------ DATA UNDER STUDY ------

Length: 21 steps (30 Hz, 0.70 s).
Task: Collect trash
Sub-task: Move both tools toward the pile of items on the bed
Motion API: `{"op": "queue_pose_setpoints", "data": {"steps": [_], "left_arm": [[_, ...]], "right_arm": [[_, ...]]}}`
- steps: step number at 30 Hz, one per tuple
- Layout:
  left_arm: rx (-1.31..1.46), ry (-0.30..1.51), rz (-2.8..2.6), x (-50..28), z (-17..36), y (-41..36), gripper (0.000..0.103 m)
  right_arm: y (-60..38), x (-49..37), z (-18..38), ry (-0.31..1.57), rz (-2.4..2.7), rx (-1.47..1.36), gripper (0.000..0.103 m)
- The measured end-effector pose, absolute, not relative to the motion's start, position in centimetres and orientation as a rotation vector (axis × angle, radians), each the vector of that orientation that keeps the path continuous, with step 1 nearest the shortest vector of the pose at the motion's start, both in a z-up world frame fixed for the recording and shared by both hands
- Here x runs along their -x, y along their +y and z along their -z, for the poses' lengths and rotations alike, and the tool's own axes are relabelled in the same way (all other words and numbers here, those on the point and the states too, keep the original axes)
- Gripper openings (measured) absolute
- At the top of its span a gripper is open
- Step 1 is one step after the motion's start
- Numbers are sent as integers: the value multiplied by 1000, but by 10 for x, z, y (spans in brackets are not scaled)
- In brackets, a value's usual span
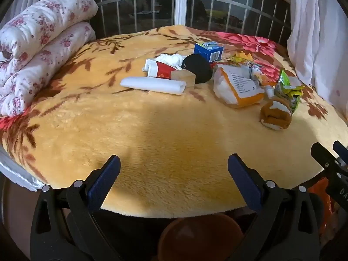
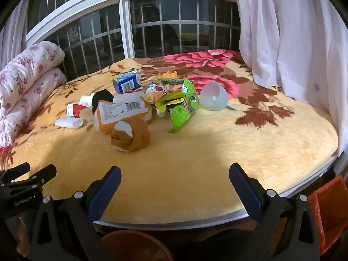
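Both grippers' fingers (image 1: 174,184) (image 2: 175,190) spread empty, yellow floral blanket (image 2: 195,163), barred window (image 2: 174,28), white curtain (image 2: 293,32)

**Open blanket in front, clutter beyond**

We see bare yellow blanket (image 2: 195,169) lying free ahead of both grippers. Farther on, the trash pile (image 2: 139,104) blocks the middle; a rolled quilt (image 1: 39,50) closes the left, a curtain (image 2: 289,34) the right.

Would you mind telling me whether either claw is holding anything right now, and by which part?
Nothing is held. The left claw and right claw both stand open over bare blanket.
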<state>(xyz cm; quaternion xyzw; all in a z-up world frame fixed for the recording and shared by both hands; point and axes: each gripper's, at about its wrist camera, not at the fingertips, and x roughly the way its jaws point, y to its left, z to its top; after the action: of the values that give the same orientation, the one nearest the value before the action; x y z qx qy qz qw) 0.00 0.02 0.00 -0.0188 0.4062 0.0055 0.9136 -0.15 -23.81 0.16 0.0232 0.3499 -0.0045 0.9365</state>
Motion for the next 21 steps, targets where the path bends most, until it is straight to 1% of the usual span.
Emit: {"op": "queue_pose_setpoints", "data": {"steps": [6,7,16,21], "left_arm": [[41,883,7,-6,5,-11,96],[74,864,25,-1,5,-3,96],[103,895,58,-4,8,1,96],[79,898,27,-6,9,2,96]], "right_arm": [[-238,1,-1,706,8,-51,98],[-238,1,-1,709,7,-53,98],[-242,3,0,714,7,-56,98],[-239,-1,-1,717,7,-59,98]]}}
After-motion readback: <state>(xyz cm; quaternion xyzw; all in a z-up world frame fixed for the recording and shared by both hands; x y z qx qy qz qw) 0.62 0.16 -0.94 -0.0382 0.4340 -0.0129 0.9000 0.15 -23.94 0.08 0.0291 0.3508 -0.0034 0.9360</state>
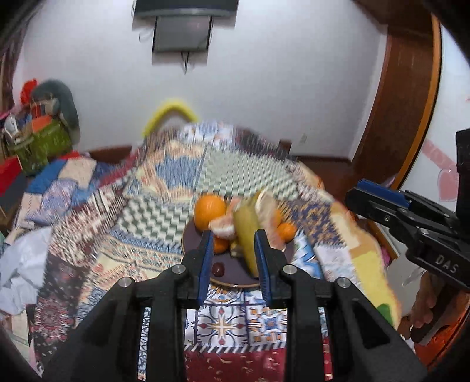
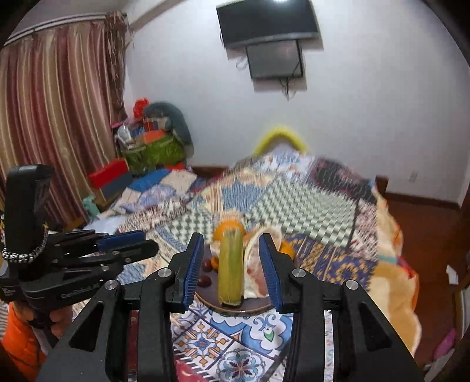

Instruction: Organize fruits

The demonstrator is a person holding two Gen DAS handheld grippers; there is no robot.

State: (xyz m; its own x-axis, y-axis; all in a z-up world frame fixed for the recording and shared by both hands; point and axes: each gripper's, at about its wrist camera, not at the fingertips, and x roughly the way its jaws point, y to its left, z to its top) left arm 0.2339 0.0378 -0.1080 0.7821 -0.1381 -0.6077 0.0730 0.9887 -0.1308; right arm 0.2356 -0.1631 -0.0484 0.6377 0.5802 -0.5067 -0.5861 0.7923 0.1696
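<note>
- Left wrist view: the left gripper (image 1: pixel 235 252) is seen with its blue-padded fingers (image 1: pixel 206 264) spread apart, and nothing is held between them.
- Just beyond those fingertips a dark plate (image 1: pixel 235 273) is seen lying on the patchwork quilt (image 1: pixel 164 182).
- On the plate a heap of fruit is found: a whole orange (image 1: pixel 210 211) at the far left, peeled orange pieces (image 1: pixel 224 227) beside it, a long green-yellow fruit (image 1: pixel 248 235) laid lengthwise toward the camera, a pale peel (image 1: pixel 265 205) curled up on its right, and smaller oranges (image 1: pixel 286 230) behind.
- A small dark red fruit (image 1: pixel 218 269) is seen alone on the near bare part of the plate.
- The right gripper (image 1: pixel 379 202) is seen at the right edge, off to the side of the plate; from this view it cannot be told how far it is parted.
- Right wrist view: the right gripper (image 2: pixel 230 264) is shown widely parted and empty, with the plate (image 2: pixel 252 305) and the long green-yellow fruit (image 2: pixel 230 273) framed between its fingers but not touched.
- The left gripper (image 2: pixel 129 244) is seen to the left, beside the plate, gripped by a hand (image 2: pixel 60 320) in an orange sleeve.
- Farther out, a wall-mounted television (image 2: pixel 268 25), striped curtains (image 2: pixel 55 117) and a green basket (image 2: pixel 152 150) of clutter are seen; the quilt is blurred by motion.
</note>
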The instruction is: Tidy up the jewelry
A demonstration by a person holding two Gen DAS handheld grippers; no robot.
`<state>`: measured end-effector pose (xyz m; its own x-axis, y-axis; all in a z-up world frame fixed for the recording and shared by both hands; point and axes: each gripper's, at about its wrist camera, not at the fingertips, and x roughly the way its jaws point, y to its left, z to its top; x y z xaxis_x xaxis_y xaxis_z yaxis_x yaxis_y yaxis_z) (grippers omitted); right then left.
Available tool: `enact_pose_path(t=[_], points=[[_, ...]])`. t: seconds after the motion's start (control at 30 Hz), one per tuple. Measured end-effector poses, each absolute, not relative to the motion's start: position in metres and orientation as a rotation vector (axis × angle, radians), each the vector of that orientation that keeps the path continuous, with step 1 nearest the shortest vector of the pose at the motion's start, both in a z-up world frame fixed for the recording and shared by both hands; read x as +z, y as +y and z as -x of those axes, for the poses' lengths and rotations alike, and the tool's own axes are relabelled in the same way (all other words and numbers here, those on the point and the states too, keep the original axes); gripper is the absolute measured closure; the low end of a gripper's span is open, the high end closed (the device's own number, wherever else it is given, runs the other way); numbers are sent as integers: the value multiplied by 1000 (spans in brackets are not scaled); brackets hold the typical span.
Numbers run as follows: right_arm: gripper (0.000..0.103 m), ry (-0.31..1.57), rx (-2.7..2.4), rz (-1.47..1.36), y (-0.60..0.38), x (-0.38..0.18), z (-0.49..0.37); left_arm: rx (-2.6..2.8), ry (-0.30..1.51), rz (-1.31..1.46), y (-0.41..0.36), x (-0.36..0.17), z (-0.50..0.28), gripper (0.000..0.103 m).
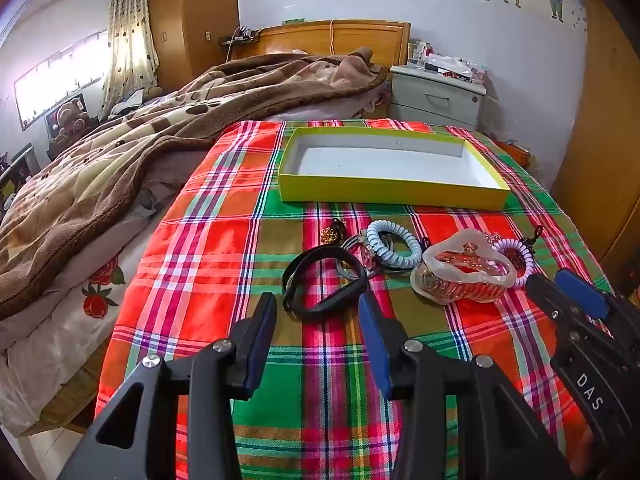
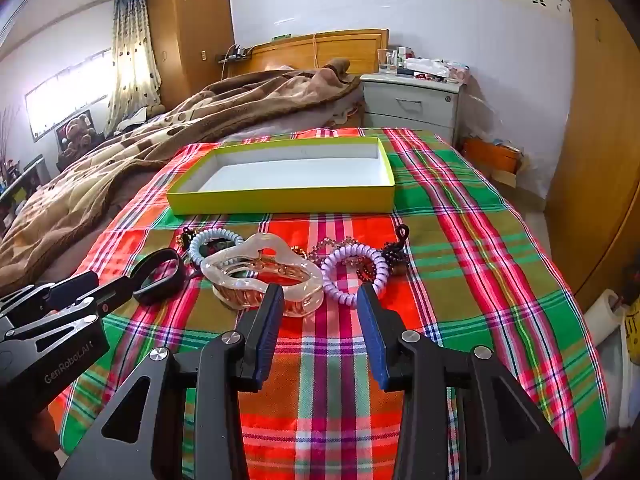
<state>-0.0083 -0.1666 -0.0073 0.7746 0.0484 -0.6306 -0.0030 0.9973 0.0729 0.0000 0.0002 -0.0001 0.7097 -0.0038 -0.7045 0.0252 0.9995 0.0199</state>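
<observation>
Beyond us the yellow box [image 1: 394, 194] sits empty on the plaid cloth [image 1: 224, 240], the jewelry heaped nearer: grabbing the hair claw [image 2: 262, 276] could drag the purple coil [image 2: 354, 270], as our left gripper [image 1: 318, 322] and right gripper [image 2: 320, 312] gape, holding nothing

Daylight, bright. Source: window [image 1: 60, 80] at far left, blown out to white in both views; curtain [image 1: 130, 36] beside it glows. Colours on plaid cloth [image 1: 224, 240] saturated. Shadows soft, short. Strong fisheye bending at edges, dark vignette in corners. Near gripper bodies slightly soft; mid-scene sharp, mild compression blur
</observation>
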Motion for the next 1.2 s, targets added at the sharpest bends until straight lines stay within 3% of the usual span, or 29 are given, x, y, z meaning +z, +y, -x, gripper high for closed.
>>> enact_pose_path(t=[1.2], points=[[64, 695, 42, -66, -165, -13, 4, -10, 827, -6, 14, -12, -5, 59]])
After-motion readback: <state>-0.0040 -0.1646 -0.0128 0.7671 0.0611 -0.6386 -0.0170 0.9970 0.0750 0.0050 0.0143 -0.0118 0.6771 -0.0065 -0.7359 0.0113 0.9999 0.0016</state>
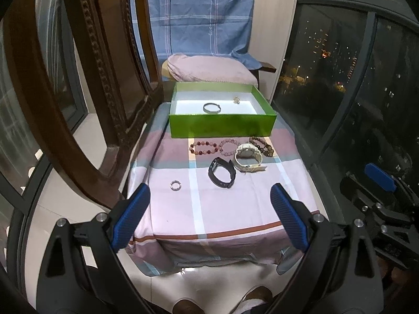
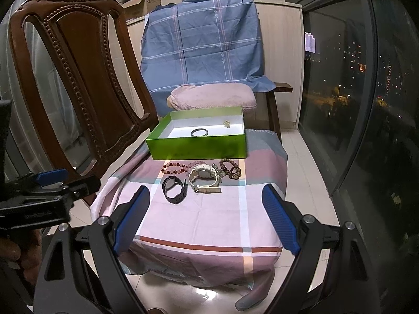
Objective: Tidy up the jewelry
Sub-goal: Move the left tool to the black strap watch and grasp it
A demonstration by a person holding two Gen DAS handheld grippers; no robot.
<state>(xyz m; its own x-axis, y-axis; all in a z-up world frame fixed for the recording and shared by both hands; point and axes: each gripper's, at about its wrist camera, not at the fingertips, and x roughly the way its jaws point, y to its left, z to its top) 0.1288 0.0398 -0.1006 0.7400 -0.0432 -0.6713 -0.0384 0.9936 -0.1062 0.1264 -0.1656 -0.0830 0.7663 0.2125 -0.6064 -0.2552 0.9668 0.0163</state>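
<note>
A green box (image 1: 222, 128) (image 2: 196, 147) with a white inside stands at the far end of the cloth-covered table. A dark bangle (image 1: 211, 108) (image 2: 199, 132) and a small gold piece (image 1: 236, 99) (image 2: 226, 124) lie in it. In front of it lie a red bead bracelet (image 1: 204, 147) (image 2: 172, 167), a pink bead bracelet (image 1: 227, 147), a brown bead bracelet (image 1: 262, 145) (image 2: 230, 168), a cream watch (image 1: 247, 157) (image 2: 204, 179), a black watch (image 1: 222, 172) (image 2: 174, 187) and a small ring (image 1: 175, 185). My left gripper (image 1: 210, 196) and right gripper (image 2: 207, 196) are open and empty, near the table's front edge.
A carved wooden chair (image 1: 86, 83) (image 2: 78, 86) stands close on the left. An armchair with a blue cloth (image 1: 204, 18) (image 2: 204, 41) and pink cushion (image 1: 209, 69) is behind the table. Dark windows (image 1: 340, 78) run along the right. The table (image 1: 222, 209) has a checked cloth.
</note>
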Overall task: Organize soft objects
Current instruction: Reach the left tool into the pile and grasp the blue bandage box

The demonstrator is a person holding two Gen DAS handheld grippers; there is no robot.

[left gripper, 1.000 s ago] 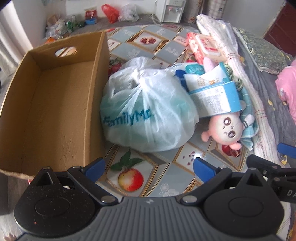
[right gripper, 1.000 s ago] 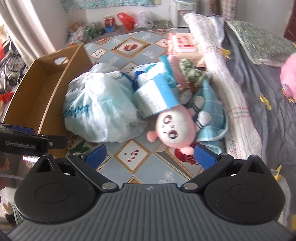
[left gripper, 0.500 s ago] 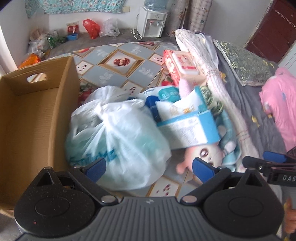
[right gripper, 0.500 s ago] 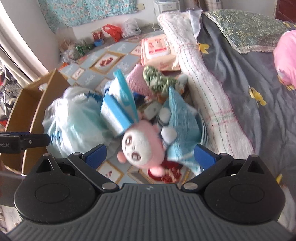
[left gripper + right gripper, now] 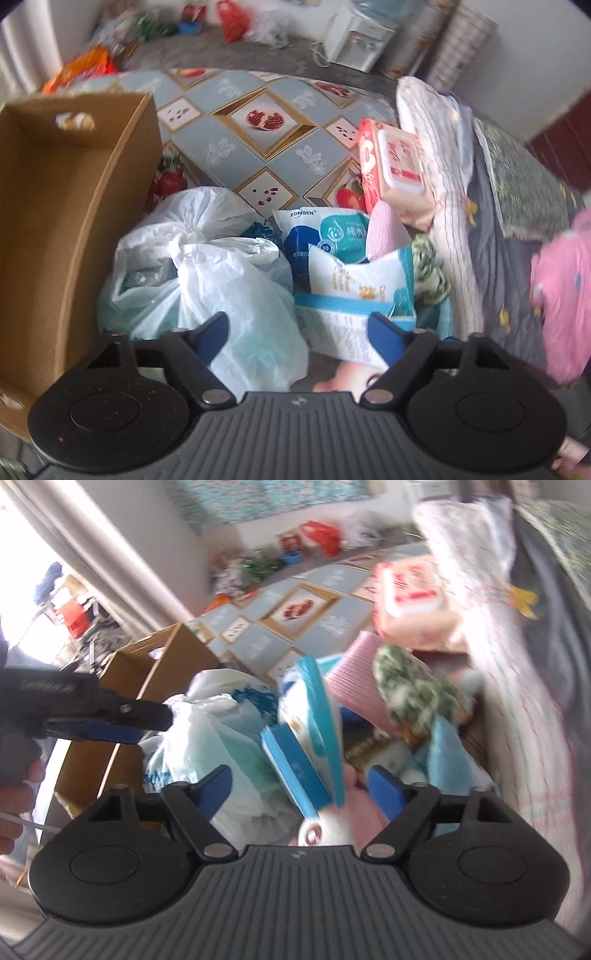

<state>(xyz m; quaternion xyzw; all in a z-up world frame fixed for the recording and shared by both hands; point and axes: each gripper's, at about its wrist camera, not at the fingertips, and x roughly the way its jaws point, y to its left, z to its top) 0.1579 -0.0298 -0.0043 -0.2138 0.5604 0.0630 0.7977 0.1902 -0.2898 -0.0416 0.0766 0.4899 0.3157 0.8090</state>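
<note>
A pile of soft goods lies on a patterned mat beside an open cardboard box (image 5: 55,206). It holds a tied white plastic bag (image 5: 207,280), blue-and-white tissue packs (image 5: 354,288), a pink wet-wipes pack (image 5: 395,173) and a pink plush doll (image 5: 332,830), mostly hidden under the packs. My left gripper (image 5: 299,332) is open above the bag and the tissue packs. My right gripper (image 5: 301,788) is open with a blue tissue pack (image 5: 295,771) and the doll's head between its fingers, not clamped. The left gripper also shows in the right wrist view (image 5: 110,720).
A rolled white checked blanket (image 5: 447,177) and a grey bedspread (image 5: 517,236) lie to the right, with a pink cloth item (image 5: 561,295) on it. A green-and-white knit item (image 5: 413,686) and a light blue cloth (image 5: 447,760) sit in the pile. Bags clutter the far wall.
Both grippers have moved forward and down onto the pile. The doll has slid under the right gripper's edge, and the views have tilted and blurred.
</note>
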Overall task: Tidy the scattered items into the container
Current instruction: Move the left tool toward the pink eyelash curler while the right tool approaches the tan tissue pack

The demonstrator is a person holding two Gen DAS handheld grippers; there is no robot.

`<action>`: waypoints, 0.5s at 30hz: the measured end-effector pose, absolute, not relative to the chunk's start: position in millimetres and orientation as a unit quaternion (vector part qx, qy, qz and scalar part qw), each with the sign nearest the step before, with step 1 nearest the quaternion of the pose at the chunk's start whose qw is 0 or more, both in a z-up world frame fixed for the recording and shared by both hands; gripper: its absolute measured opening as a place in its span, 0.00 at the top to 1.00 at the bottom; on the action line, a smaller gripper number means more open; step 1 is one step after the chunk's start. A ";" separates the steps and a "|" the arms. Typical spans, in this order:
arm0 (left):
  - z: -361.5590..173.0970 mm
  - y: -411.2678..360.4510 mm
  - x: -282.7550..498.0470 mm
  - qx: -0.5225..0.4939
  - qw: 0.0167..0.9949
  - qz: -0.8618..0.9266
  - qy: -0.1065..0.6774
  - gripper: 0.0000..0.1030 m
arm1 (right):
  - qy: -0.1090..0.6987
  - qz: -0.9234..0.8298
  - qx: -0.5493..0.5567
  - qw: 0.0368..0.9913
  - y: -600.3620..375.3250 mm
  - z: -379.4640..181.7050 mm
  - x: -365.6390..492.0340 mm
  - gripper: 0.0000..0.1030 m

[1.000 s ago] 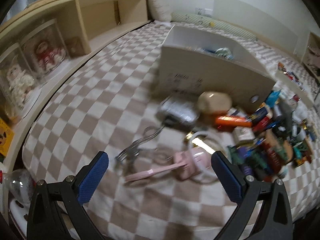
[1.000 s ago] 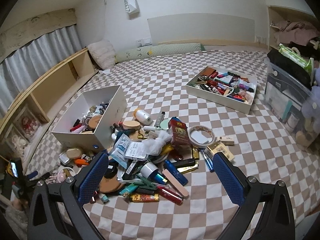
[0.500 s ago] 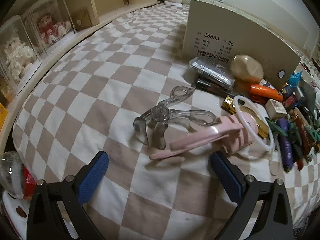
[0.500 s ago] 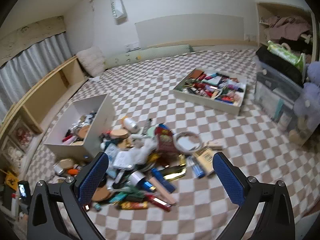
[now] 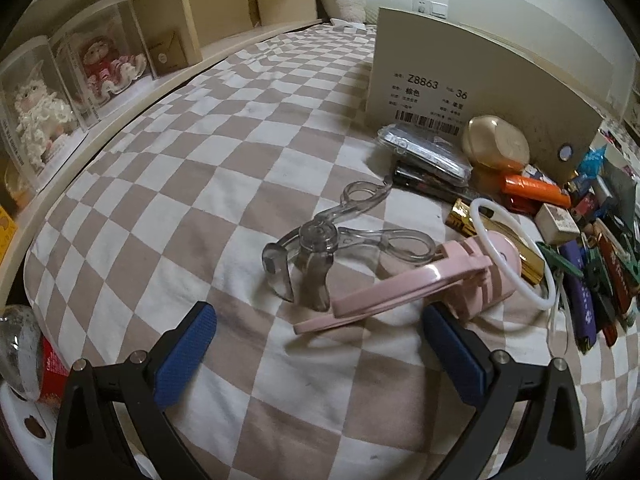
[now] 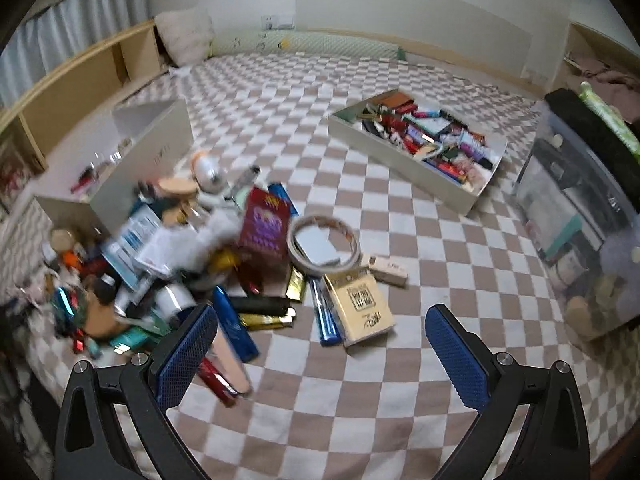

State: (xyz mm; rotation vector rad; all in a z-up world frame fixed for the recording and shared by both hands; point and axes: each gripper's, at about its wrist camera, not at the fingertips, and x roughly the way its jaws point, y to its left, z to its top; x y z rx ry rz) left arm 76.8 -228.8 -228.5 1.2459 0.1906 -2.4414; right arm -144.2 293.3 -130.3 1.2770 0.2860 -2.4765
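My left gripper (image 5: pixel 320 356) is open and empty, low over the checked bedspread. Just ahead of it lie a clear grey eyelash curler (image 5: pixel 320 248) and a pink clip-on device (image 5: pixel 416 288) with a white ring. Behind them stands the white box (image 5: pixel 472 80), seen from its labelled side. My right gripper (image 6: pixel 322 356) is open and empty above the near edge of a pile of scattered items (image 6: pixel 192 256). A yellow pack (image 6: pixel 360 304) and a tape roll (image 6: pixel 324 244) lie ahead of it. The white box (image 6: pixel 132 152) stands at the left.
A shallow tray (image 6: pixel 416 152) full of small items sits far right of centre. Plastic storage bins (image 6: pixel 580 200) stand at the right. A wooden shelf (image 5: pixel 120 60) with boxed dolls runs along the left. More clutter (image 5: pixel 580 232) lies right of the pink device.
My left gripper has dropped and closed in on the curler and pink device. My right gripper has swung lower and nearer to the pile; the view is blurred from motion.
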 end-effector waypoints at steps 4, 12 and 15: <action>-227.3 -228.5 75.8 0.443 0.202 -0.871 0.071 0.00 | 0.101 -0.872 0.460 0.131 300.3 -175.5 -149.3 0.00; -215.8 -230.1 79.8 0.411 0.207 -0.885 0.067 0.01 | 0.071 -0.896 0.429 0.094 321.3 -200.2 -167.0 0.00; -209.8 -230.2 82.8 0.404 0.199 -0.891 0.062 0.01 | 0.061 -0.893 0.437 0.089 322.2 -210.7 -178.5 0.00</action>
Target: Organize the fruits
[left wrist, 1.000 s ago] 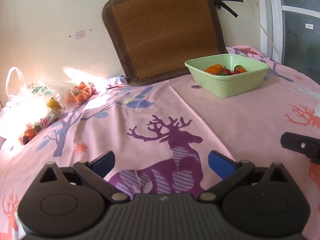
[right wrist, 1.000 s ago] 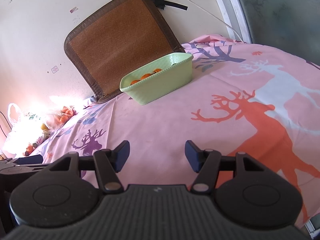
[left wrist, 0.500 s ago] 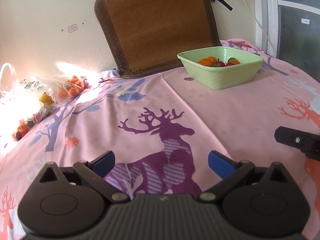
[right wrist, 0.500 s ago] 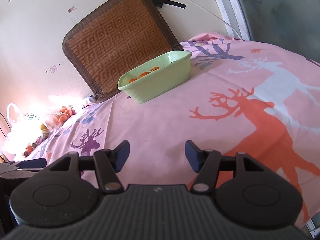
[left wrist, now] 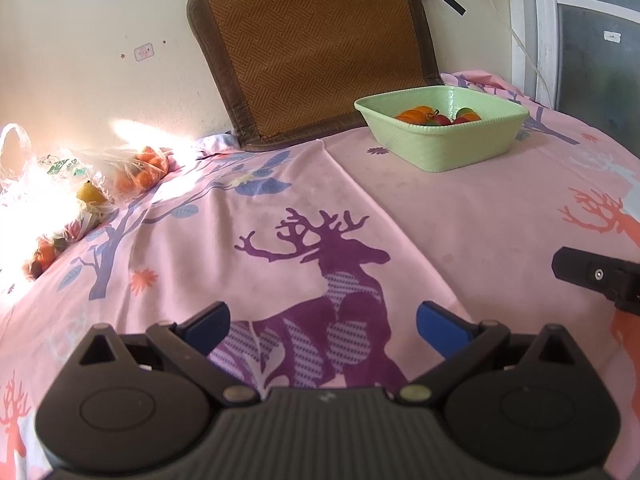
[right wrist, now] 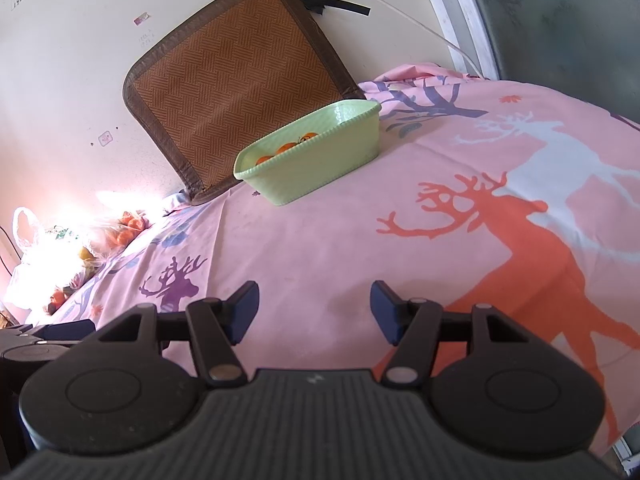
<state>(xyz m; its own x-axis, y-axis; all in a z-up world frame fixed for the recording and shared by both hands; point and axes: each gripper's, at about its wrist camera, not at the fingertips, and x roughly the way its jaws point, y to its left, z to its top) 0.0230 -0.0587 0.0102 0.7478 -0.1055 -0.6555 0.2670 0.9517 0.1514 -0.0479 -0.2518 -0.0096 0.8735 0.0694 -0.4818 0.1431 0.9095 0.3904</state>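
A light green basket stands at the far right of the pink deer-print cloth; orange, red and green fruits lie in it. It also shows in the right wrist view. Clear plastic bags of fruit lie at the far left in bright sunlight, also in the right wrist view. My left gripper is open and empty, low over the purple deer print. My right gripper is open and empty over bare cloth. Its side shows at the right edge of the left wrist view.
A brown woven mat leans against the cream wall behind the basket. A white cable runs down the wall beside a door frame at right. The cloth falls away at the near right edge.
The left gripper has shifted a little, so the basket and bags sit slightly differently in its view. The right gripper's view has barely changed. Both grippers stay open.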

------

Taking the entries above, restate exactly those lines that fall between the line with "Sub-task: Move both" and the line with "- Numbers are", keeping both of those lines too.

_RESULT OF THIS EXERCISE_:
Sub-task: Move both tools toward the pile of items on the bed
Motion API: `{"op": "queue_pose_setpoints", "data": {"steps": [_], "left_arm": [[_, ...]], "right_arm": [[_, ...]]}}`
- steps: step number at 30 Hz, one per tuple
- Layout:
  left_arm: rx (-1.31..1.46), ry (-0.30..1.51), rz (-2.8..2.6), x (-50..28), z (-17..36), y (-41..36), gripper (0.000..0.103 m)
  right_arm: y (-60..38), x (-49..37), z (-18..38), ry (-0.31..1.57), rz (-2.4..2.7), rx (-1.47..1.36), gripper (0.000..0.103 m)
- The measured end-effector pose, absolute, not relative to the motion's start, position in centimetres and orientation as a rotation vector (axis × angle, radians), each the vector of that orientation that keeps the path continuous, with step 1 nearest the shortest vector of the pose at the motion's start, both in a z-up world frame fixed for the recording and shared by both hands
- Here x runs along their -x, y along their +y and z along their -z, for the poses' lengths and rotations alike, and the tool's own axes are relabelled in the same way (all other words and numbers here, those on the point and the states too, keep the original axes)
- Gripper openings (measured) absolute
- At the top of its span a gripper is open
- Step 1 is one step after the motion's start
- Numbers are sent as integers: the value multiplied by 1000, but by 10 for x, z, y (spans in brackets are not scaled)

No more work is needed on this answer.